Miraculin, isolated from the red berries of Richadella dulcifica, a native shrub of West Africa, has a taste-modifying activity that converts a sour taste to a sweet one in primates (7). Miraculin consists of 191 amino-acid residues and a carbohydrate content of 13.9%, from which the calculated molecular weight is 24.6 kDa (8–10). Five kinds of oligosaccharide structures have been proposed at the two glycosylation sites, Asn-42 and Asn-186 (9). Miraculin has seven Cys residues, which form three intra-chain disulfide bridges at Cys-47-Cys-92, Cys-148-Cys-159 and Cys-152-Cys-155, and one inter-chain disulfide bridge at Cys-138 (11). Homodimer miraculin, covalently linked at Cys-138, has taste-modifying activity at acidic pH. Moreover, less than 1 μM miraculin induces sweetness corresponding to about 0.3 M sucrose by exposure to 20 mM citrate on the tongue. Although this interesting sensory effect has been previously reported, the molecular mechanism(s) underlying the taste-modifying action remain (s) unknown.
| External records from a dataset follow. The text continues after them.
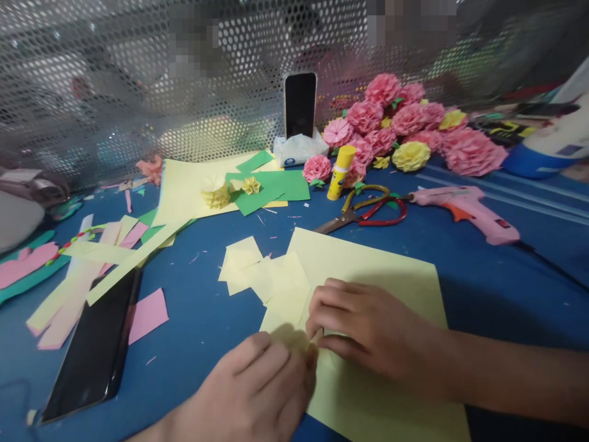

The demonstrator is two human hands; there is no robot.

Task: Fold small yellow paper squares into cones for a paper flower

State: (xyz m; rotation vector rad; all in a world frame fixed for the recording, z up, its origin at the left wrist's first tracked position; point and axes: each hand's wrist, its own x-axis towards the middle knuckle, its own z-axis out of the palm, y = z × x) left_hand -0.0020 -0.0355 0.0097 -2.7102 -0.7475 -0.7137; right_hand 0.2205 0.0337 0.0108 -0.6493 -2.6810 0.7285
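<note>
My left hand (pixel 262 387) and my right hand (pixel 363 325) meet over a large pale yellow paper sheet (pixel 391 264). Fingers of both are closed in a pinch, thumbs close together, on a small piece of yellow paper (pixel 292 334) that they mostly hide. Just beyond my fingertips, several cut yellow paper pieces (pixel 243 264) overlap, partly on the sheet and partly on the blue table (pixel 197 344). Scissors (pixel 350 215) with red and yellow handles lie behind the sheet. A yellow glue stick (pixel 341 173) stands upright beside them.
A pink glue gun (pixel 469 212) with its cord lies at right. Pink paper flowers (pixel 381 123) are heaped at the back. A phone (pixel 300 104) leans upright on a tissue pack (pixel 299 149). Paper strips (pixel 133 258) partly cover a dark phone (pixel 96 350) at left. Perforated metal (pixel 115 110) borders the back.
</note>
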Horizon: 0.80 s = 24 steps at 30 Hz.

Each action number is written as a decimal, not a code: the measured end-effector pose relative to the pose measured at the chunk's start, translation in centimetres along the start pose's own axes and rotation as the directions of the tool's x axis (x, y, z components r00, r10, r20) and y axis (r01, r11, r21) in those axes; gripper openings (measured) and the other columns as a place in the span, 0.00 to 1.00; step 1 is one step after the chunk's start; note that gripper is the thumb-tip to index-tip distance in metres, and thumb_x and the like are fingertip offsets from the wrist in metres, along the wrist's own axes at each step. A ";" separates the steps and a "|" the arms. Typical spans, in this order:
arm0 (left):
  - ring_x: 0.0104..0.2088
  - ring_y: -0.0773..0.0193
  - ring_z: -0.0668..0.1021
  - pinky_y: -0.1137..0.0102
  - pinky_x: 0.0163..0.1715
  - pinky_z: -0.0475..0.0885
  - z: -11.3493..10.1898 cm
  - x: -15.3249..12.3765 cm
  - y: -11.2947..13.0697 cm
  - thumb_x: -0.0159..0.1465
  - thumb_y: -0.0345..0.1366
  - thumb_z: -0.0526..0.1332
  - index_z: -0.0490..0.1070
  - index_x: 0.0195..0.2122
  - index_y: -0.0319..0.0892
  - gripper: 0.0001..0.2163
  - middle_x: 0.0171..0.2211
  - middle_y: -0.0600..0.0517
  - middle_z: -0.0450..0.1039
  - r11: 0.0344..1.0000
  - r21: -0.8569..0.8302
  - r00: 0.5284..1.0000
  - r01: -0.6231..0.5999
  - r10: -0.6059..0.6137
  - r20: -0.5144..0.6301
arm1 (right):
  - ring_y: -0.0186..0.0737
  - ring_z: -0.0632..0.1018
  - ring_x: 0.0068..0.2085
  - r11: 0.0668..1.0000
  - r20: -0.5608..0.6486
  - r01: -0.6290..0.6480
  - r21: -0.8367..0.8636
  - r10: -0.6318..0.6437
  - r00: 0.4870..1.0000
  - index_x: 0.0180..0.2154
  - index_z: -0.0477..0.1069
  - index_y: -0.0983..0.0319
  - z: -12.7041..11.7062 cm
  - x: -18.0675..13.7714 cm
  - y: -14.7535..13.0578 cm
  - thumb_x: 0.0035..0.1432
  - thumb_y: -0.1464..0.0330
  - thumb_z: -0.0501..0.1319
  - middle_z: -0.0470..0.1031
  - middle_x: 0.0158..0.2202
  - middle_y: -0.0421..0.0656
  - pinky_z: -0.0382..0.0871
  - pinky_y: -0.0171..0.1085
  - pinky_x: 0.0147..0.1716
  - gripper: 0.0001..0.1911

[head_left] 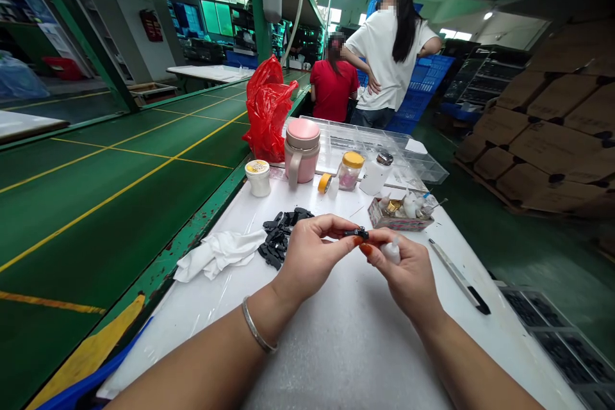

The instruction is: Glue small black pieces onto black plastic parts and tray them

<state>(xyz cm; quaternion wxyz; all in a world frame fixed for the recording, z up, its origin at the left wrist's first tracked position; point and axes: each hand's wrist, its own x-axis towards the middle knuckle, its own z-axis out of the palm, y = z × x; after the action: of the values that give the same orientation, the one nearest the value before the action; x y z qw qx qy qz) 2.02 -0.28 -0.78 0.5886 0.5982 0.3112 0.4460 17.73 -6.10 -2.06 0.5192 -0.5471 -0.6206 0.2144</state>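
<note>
Over the white table, my left hand [312,253] pinches a small black part [358,233] between thumb and fingers. My right hand [408,272] meets it from the other side, its fingertips at the part's right end. Tucked in that same hand is a small whitish squeeze bottle [391,252], mostly hidden by the fingers. Behind my left wrist lies a pile of black plastic parts [276,240], partly covered by the hand. A crumpled white cloth [221,255] is left of the pile.
A small box of bottles [401,221] sits beyond my right hand, a craft knife [459,278] to its right. Farther back stand a pink mug [302,152], jars [350,172] and a red bag [269,115]. A green conveyor [158,160] runs along the left. Two people are ahead.
</note>
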 end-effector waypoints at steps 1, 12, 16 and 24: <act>0.32 0.63 0.78 0.72 0.31 0.73 0.0 0.1 0.0 0.54 0.33 0.69 0.79 0.34 0.36 0.08 0.32 0.47 0.79 0.999 -0.043 1.000 0.022 -0.022 0.007 | 0.38 0.72 0.30 1.000 0.006 -0.004 0.004 0.004 1.000 0.34 0.77 0.56 0.0 0.0 0.0 0.59 0.64 0.65 0.74 0.28 0.38 0.64 0.36 0.31 0.04; 0.31 0.66 0.77 0.75 0.28 0.72 -0.3 0.3 -0.6 0.50 0.34 0.73 0.79 0.33 0.38 0.10 0.29 0.50 0.78 0.944 -0.265 0.979 0.195 -0.172 0.106 | 0.35 0.72 0.29 1.000 0.021 -0.003 0.019 0.002 1.000 0.31 0.75 0.58 0.0 -0.2 0.0 0.59 0.64 0.64 0.73 0.27 0.37 0.64 0.33 0.30 0.06; 0.32 0.66 0.77 0.76 0.29 0.71 -0.5 0.4 -0.9 0.51 0.35 0.72 0.79 0.33 0.38 0.10 0.30 0.50 0.78 0.932 -0.287 0.974 0.221 -0.195 0.115 | 0.35 0.72 0.30 1.000 0.043 0.023 0.011 -0.024 0.999 0.29 0.74 0.59 0.0 -0.2 -0.1 0.59 0.66 0.63 0.73 0.26 0.37 0.64 0.33 0.31 0.06; 0.31 0.67 0.76 0.75 0.29 0.71 -0.5 0.3 -0.6 0.51 0.35 0.72 0.79 0.33 0.38 0.10 0.30 0.50 0.78 0.921 -0.296 0.966 0.254 -0.225 0.130 | 0.35 0.71 0.27 1.000 0.025 -0.004 -0.008 0.004 1.000 0.29 0.74 0.60 0.3 -0.2 -0.1 0.59 0.64 0.63 0.72 0.25 0.37 0.63 0.33 0.28 0.08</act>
<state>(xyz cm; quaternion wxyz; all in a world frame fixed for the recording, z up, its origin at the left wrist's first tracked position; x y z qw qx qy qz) 1.81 0.30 -1.38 0.7390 0.4760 0.2804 0.3856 17.44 -6.21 -2.18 0.5087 -0.5475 -0.6269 0.2200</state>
T1R2/T1R3, a heterodimer of members of the G-protein-coupled receptor family, and PKD1L3/PKD2L1, a heterodimer of members of the polycystic-kidney-disease-like ion channel family, have been indicated as receptors for sweet (3) and sour (5, 6) tastes, respectively. The molecular interaction between miraculin and the receptor for sweet or sour tastes will be a key event in understanding the mechanism of the sensory effect. It will also be useful to obtain functionally active recombinant miraculin by expression in Escherichia coli for such molecular analyses.
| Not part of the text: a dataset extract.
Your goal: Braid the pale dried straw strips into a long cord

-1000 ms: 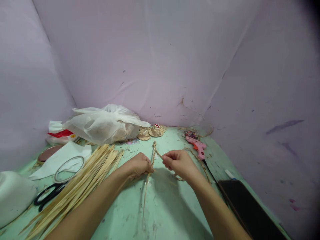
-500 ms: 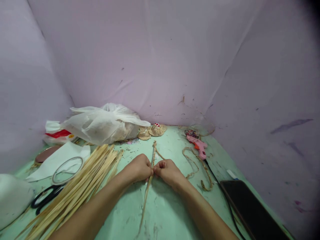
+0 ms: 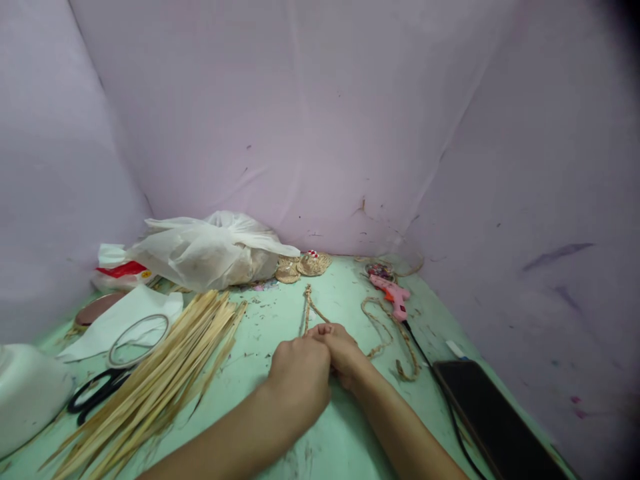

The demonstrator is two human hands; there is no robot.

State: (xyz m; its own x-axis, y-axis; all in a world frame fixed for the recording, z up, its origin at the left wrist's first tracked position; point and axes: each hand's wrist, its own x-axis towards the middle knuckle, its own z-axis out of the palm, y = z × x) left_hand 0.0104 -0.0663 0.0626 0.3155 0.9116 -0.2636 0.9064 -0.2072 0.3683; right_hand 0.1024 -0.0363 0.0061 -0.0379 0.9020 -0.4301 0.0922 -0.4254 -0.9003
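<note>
A thin twisted straw cord point(image 3: 307, 312) runs toward me from a knotted far end on the green tabletop, and a second length slants from that knot to my right hand. My left hand point(image 3: 301, 375) is closed in a fist around the near part of the cord, its back turned to me, hiding its fingertips. Touching it, my right hand point(image 3: 341, 350) pinches the cord with thumb and fingers. The cord's loose near end is hidden behind my left hand and forearm.
Dry straw strips point(image 3: 165, 373), black-handled scissors point(image 3: 95, 397) and a white ring point(image 3: 139, 340) lie left. Behind are a white plastic bag point(image 3: 210, 250) and woven straw pieces point(image 3: 313, 265). A pink glue gun point(image 3: 393, 293), braided cord point(image 3: 407, 350) and black phone point(image 3: 495, 420) lie right.
My left hand has moved toward me and right, turning so its back covers the cord below. My right hand stays close to the same spot. The view has shifted slightly.
</note>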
Functional expression of recombinant miraculin has reported in hosts with the ability to glycosylate proteins, such as lettuce (12) and tomato (13) plants, and the microbe Aspergillus oryzae (14), but not in E. coli, which lacks the ability to glycosylate. Thus, a question remains as to whether the glycosylation of miraculin is essential for its taste-modifying property (9).
In this study, we attempted to express the taste-modifying protein, miraculin in E. coli, incorporating several improvements in expression and purification procedures. To our knowledge, this is the first report on the production of biologically active homodimeric miraculin without glycosylation.
MATERIALS AND METHODS
Construction of Expression Plasmids
Poly(A) RNA was isolated from miracle fruits, the red berries of R. dulcifica, using a QuickPrep Micro mRNA Purification Kit (Amersham). cDNA was synthesized from 0.7 μg poly(A) RNA by SuperScript II reverse transcriptase (Invitrogen). The coding region of miraculin, except the signal peptide (Accession no D38598) (10), was amplified by KOD-Plus DNA polymerase (Toyobo) using a pair of synthetic primers (forward primer: 5′-GCTTAGTCATATGGATTCGGCACCCAATCC-3′, and reverse primer: 5′-CAAGGATCCTTAGAAGTATAGGGTTTTGTTG-3′). The forward primer contained the recognition sequence for NdeI, and the reverse primer contained the recognition sequence for BamHI. The amplification reaction consisted of 94°C for 2 min, 30 cycles of amplification (94°C for 15 s, 50–60°C for 30 s and 68°C for 1 min), and a final extension at 68°C for 7 min. The resulting PCR fragment was purified and subcloned into the NdeI/BamHI sites of the expression vector pET14b (Novagen). The sequence of this clone was confirmed by DNA sequencing. The resulting vector, named pET14b-miraculin, containing the miraculin coding region with an N-terminal His-tag sequence, was used for further experiments.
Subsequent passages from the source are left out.